En choisissant pour colistière une personnalité conservatrice sur les thèmes de société, le candidat républicain à la Maison-Blanche John McCain s'est assuré le soutien de son parti, mais ce virage à droite pourrait le priver de voix au centre, selon des experts.

Le sénateur de l'Arizona et héros de la guerre du Vietnam cultive à l'envi sa réputation de forte-tête, volontiers en porte-à-faux avec son parti sur certains thèmes sensibles.

Mais il a dû faire des pas significatifs sur sa droite depuis l'échec de sa candidature à l'investiture républicaine en 2000, ce dont s'est saisi son rival démocrate à la présidentielle du 4 novembre, Barack Obama, pour le décrire comme s'inscrivant dans la droite ligne du très impopulaire George W. Bush.

M. McCain a ainsi été critiqué pour avoir proposé de rendre permanentes des baisses d'impôts provisoires auxquelles il s'était initialement opposé, pour avoir durci son discours sur l'immigration, le mariage homosexuel ou l'avortement, et pour avoir donné l'accolade à feu le télévangéliste Jerry Falwell, figure de la droite ultra-conservatrice américaine qu'il avait un temps qualifié d'«agent de l'intolérance».

Ce faisant, McCain se rapproche du courant dominant républicain, explique Stephen Hess, du centre de réflexion conservateur Brookings Institute. «Il fait ce que doit faire tout politicien tentant d'être élu par un parti important: d'abord s'assurer que sa base est solide, avant d'aller vers les gens qui pour une raison ou une autre hésitent».

Plusieurs ténors de l'aile conservatrice du Parti républicain, qui s'étaient publiquement opposés à McCain, ont été conquis par le choix de la gouverneure Sarah Palin comme colistière.

Passionnée de chasse et chrétienne militante, elle est opposée à l'avortement et souhaite que la théorie créationniste soit enseignée dans les écoles.

Mais Palin n'est pas la seule concession faite par John McCain: il a également autorisé l'aile conservatrice du parti à élaborer un programme électoral considéré comme le plus radical de son histoire récente.

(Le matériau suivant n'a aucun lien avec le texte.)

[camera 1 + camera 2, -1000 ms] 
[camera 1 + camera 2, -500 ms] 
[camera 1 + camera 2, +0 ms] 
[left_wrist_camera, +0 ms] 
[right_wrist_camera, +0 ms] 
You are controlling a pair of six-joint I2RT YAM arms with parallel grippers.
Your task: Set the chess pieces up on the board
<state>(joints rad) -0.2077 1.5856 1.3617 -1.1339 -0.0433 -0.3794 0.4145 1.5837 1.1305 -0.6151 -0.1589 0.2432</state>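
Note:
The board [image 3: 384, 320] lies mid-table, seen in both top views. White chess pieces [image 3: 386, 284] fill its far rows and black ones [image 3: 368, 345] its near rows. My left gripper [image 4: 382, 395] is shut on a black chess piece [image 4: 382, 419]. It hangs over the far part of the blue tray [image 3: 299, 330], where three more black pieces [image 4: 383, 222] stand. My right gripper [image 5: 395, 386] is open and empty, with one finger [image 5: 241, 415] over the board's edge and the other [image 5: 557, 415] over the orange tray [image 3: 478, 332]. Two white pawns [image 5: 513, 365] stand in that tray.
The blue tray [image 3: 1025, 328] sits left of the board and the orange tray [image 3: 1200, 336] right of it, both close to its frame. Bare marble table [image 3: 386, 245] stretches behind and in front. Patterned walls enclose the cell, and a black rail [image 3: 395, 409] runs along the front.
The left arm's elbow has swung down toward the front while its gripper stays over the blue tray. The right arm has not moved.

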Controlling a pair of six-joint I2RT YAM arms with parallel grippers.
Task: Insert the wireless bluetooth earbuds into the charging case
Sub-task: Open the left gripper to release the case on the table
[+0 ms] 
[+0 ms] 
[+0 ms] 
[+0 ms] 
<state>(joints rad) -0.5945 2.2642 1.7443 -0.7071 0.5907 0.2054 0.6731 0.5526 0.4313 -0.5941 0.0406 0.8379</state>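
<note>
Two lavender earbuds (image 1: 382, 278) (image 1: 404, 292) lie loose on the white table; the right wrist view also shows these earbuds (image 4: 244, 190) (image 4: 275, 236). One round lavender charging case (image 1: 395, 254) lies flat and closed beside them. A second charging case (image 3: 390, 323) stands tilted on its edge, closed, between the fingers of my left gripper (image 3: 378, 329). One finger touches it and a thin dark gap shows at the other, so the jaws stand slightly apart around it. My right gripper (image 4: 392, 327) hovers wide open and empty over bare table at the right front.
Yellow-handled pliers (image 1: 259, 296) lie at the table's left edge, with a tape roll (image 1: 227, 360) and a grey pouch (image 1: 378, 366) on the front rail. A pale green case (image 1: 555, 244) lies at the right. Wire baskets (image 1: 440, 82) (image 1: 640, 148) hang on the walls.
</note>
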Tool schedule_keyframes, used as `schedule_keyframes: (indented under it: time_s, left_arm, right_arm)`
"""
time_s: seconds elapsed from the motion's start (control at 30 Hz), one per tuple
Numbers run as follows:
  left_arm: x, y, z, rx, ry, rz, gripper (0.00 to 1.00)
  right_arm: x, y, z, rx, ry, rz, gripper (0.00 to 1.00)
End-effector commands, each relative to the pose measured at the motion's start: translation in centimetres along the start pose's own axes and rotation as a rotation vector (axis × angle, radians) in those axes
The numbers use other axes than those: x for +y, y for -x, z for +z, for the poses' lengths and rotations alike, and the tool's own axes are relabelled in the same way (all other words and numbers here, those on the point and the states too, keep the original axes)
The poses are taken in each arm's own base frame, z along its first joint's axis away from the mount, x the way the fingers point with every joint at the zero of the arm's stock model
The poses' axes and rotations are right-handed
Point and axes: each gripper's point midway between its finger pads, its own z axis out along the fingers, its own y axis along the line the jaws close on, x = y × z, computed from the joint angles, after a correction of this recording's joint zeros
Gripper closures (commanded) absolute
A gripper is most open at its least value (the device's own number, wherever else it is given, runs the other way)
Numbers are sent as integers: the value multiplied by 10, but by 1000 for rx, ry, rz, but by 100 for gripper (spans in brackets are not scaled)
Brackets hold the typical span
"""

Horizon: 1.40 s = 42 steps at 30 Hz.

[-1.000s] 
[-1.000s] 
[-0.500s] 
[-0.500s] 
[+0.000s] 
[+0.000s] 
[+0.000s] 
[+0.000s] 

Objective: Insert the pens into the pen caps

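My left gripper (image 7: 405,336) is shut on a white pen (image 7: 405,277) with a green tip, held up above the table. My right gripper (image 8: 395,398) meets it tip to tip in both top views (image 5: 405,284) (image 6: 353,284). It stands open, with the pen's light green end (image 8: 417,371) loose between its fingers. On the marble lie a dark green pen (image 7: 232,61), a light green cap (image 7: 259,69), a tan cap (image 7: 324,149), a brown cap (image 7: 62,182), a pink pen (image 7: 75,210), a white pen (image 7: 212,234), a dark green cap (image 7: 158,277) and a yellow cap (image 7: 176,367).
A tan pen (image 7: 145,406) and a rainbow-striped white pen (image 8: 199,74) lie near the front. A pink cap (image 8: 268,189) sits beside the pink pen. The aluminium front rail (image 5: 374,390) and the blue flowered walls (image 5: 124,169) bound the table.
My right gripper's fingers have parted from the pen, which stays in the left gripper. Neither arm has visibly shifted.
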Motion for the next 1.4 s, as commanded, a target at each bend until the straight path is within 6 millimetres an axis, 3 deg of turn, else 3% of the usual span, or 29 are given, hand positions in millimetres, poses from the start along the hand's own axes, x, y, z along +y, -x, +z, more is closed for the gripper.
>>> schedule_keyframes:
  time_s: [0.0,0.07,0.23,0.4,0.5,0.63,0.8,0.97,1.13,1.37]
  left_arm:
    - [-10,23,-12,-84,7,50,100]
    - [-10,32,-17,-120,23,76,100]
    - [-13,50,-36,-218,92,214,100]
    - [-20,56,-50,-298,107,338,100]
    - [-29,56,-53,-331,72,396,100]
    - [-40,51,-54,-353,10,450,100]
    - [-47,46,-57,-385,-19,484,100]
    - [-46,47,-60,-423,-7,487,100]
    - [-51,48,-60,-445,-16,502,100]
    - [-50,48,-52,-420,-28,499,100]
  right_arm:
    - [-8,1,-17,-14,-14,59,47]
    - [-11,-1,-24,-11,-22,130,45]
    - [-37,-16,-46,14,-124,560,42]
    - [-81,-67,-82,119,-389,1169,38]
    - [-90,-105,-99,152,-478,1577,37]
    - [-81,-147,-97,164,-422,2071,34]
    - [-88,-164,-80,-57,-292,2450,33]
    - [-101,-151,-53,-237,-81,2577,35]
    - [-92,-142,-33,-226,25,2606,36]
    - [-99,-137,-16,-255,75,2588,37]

Dans ce programme, «il y a un vocabulaire plus dur sur la sécurité frontalière, sur l'environnement (...) nous avons une position très dure en matière d'opposition à l'avortement», a reconnu Kendal Unruh, délégué du Colorado et membre du comité chargé de son élaboration.

Mais Sarah Palin a également été choisie dans l'espoir d'aider McCain a attirer vers lui les indépendants et les partisans déçus d'Hillary Clinton, ex-adversaire d'Obama à l'investiture démocrate.

Les républicains «espèrent qu'il (McCain) puisse réussir deux choses en même temps, adopter des positions conservatrices sur les questions qui intéressent la base tout en gardant ce côté non-orthodoxe», analyse Michael Dimock, du Centre de recherche Pew.

«Tellement peu d'Américains s'identifient aux Républicains aujourd'hui que la contrainte qui pèse sur McCain est encore plus forte pour atteindre cet équilibre», souligne-t-il.

Le problème est que les questions de société, qui avaient attiré nombre de Démocrates vers le Parti républicain -- les fameux «Reagan démocrates» -- ont été remplacées par les préoccupations économiques.

M. Dimock remet ainsi en cause «l'aptitude d'une conservatrice comme Palin à attirer les Démocrates conservateurs». Quant aux positions tranchées de McCain sur l'Irak et ses basculements vers la droite, elles le rendront moins séduisant aux yeux des indépendants, selon lui.

«Les indépendants sont en général très opposés à la guerre en Irak et tendent à privilégier les questions comme l'économie, la santé et l'éducation, où les Démocrates ont un large avantage», estime-t-il.